Et l’on peut penser que le coût du CSP pourrait bientôt baisser de façon significative du fait d’une évolution industrielle qui n’avait probablement pas été prise en compte dans l’étude de la Commission Européenne, antérieure à cette annonce par exemple : Saint-Gobain investit 20 millions d’euros dans une usine de production de miroirs pour centrales thermosolaires.
Le prix des miroirs représente une fraction importante du coût d’une centrale thermosolaire : l’industrialisation de leur production aura probablement une effet bénéfique à ce niveau.

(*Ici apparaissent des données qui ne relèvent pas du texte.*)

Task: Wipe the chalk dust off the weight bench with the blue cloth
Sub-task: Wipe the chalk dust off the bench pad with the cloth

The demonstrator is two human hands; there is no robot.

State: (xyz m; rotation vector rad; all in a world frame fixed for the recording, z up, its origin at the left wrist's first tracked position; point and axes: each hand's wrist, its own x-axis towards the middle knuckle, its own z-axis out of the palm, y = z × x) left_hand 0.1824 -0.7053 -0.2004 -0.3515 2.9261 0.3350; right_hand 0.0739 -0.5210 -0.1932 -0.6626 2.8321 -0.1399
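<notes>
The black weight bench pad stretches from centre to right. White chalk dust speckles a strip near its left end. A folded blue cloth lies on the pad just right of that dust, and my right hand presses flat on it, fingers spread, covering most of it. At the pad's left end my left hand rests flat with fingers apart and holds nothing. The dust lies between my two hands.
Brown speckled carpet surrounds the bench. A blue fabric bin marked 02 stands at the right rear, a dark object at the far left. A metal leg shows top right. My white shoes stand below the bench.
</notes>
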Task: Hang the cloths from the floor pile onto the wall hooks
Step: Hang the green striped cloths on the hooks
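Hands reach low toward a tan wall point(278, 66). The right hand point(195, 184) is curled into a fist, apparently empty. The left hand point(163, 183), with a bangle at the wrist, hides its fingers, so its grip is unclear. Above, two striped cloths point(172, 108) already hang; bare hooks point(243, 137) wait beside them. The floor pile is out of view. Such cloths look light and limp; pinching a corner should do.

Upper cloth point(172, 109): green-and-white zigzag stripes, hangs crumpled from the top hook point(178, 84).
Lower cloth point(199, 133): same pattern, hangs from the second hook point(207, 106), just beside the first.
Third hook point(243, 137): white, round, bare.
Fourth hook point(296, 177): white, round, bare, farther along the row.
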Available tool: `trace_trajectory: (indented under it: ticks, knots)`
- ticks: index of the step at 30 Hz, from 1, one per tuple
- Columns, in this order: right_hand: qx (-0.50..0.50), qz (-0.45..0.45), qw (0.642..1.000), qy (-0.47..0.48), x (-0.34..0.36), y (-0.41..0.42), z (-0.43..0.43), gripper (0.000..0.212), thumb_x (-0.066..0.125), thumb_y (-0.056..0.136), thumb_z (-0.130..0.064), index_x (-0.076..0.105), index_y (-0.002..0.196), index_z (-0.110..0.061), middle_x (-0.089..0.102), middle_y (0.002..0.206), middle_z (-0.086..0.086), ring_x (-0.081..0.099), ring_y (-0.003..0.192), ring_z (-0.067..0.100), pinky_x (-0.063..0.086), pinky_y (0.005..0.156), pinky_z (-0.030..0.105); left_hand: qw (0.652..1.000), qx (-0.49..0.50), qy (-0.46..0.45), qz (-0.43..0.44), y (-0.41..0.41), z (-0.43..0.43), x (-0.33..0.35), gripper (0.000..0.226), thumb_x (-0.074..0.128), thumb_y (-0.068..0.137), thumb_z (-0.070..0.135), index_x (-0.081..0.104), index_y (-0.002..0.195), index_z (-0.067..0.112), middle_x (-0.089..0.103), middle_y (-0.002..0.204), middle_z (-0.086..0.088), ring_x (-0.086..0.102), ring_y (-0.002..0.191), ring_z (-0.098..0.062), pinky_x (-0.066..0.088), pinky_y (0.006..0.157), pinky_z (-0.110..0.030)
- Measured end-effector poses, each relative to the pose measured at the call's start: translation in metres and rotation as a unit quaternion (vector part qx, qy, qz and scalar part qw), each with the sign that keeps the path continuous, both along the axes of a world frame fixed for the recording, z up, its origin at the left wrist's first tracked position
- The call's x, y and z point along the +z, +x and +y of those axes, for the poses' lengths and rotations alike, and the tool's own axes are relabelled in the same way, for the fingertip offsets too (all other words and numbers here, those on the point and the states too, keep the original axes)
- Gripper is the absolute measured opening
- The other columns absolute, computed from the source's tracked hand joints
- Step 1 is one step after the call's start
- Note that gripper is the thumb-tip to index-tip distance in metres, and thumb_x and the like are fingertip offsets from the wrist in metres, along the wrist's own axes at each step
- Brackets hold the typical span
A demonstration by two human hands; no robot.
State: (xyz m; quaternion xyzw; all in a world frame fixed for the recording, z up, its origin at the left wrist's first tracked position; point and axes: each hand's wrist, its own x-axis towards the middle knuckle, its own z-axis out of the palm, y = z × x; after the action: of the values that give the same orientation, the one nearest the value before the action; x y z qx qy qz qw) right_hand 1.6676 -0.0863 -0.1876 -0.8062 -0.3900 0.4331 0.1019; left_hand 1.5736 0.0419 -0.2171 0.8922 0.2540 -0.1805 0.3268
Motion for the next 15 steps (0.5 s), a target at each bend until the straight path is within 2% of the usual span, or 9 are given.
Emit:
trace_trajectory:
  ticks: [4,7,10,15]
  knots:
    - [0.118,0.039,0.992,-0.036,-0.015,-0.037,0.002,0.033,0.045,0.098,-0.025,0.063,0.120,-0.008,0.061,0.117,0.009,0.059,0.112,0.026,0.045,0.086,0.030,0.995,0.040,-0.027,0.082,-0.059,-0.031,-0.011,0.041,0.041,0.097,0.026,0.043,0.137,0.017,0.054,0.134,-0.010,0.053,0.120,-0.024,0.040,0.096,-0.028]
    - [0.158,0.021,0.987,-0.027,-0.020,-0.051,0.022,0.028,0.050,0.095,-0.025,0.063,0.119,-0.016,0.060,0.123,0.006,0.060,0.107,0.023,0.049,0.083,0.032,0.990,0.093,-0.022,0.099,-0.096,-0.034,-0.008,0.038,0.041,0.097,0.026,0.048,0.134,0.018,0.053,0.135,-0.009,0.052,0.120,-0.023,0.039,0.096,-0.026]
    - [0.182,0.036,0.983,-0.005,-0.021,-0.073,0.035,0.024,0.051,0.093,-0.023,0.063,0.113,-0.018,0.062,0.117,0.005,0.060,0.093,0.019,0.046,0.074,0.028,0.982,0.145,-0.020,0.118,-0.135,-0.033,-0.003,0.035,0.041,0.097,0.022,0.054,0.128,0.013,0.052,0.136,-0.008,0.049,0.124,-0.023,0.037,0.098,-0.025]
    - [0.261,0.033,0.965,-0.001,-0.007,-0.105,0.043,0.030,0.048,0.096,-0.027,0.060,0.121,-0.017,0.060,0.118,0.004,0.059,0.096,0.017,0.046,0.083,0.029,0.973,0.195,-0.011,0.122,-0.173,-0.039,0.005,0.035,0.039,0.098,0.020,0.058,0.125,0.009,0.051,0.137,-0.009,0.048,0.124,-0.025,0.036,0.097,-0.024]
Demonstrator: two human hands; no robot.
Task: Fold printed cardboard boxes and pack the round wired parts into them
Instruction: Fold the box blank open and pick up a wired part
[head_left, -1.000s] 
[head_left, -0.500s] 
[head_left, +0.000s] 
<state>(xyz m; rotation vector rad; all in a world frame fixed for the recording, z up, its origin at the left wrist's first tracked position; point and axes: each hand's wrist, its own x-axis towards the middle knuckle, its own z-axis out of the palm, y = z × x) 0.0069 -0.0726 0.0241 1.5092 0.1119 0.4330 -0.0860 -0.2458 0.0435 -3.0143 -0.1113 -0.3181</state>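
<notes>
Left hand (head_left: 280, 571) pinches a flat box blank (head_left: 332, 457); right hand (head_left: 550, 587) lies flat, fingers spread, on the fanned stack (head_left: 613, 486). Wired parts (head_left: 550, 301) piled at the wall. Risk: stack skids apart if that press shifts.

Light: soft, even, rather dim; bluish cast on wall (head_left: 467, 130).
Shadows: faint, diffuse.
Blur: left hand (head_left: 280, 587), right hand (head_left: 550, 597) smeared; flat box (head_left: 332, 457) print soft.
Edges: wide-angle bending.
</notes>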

La pénurie va nous contraindre à économiser, à partager, à imaginer, à inventer, en bref à faire travailler notre cerveau orbito-frontal que des années d’abondance avaient complètement anesthésié. Elle va éviter que nous ne nous retrouvions tous, ruinés par le diabète, scotchés dans le siège moelleux d’un gros 4x4 vorace. Et si la pénurie sonnait annonçait la fin de la connerie.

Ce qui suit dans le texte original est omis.